DIRECTIONS: Only the line with "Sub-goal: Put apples" and the lines after it, through the end of the material, belong in the answer; repeat them exactly.
** Opening DATA EXCERPT block **
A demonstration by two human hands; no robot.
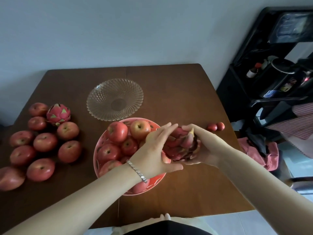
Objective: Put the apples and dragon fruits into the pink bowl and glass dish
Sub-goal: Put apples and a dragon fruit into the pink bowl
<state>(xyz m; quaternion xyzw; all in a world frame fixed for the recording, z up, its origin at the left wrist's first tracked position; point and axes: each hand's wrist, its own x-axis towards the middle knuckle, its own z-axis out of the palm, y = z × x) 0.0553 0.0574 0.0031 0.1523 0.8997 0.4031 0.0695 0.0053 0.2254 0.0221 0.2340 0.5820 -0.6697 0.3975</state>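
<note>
The pink bowl [100, 160] stands at the table's middle and holds several red apples [117, 133]. Over its right rim, my left hand [155, 150] and my right hand [203, 150] together clasp a dragon fruit [181, 146], one hand on each side. The glass dish [115, 99] sits just behind the bowl with nothing in it. At the table's left lie several loose apples [45, 141] and a second dragon fruit [58, 114].
Two small red fruits [216, 126] lie near the table's right edge. A black shelf unit [271, 65] with bottles and a pot stands to the right, with a pink cloth [264, 153] on a chair below it. A wall runs behind the wooden table [177, 92].
</note>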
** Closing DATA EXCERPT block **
EXPECTED OUTPUT:
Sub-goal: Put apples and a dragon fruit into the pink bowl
<state>(xyz m; quaternion xyzw; all in a world frame fixed for the recording, z up, its origin at the left wrist's first tracked position; point and axes: each hand's wrist, its own x-axis towards the middle knuckle, its own z-axis out of the palm, y = z × x) 0.0553 0.0574 0.0031 0.1523 0.8997 0.4031 0.0695 0.0053 0.2254 0.0221 0.2340 0.5820 -0.6697 0.3975</state>
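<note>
The pink bowl [100, 160] stands at the table's middle and holds several red apples [117, 133]. Over its right rim, my left hand [155, 150] and my right hand [203, 150] together clasp a dragon fruit [181, 146], one hand on each side. The glass dish [115, 99] sits just behind the bowl with nothing in it. At the table's left lie several loose apples [45, 141] and a second dragon fruit [58, 114].
Two small red fruits [216, 126] lie near the table's right edge. A black shelf unit [271, 65] with bottles and a pot stands to the right, with a pink cloth [264, 153] on a chair below it. A wall runs behind the wooden table [177, 92].
</note>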

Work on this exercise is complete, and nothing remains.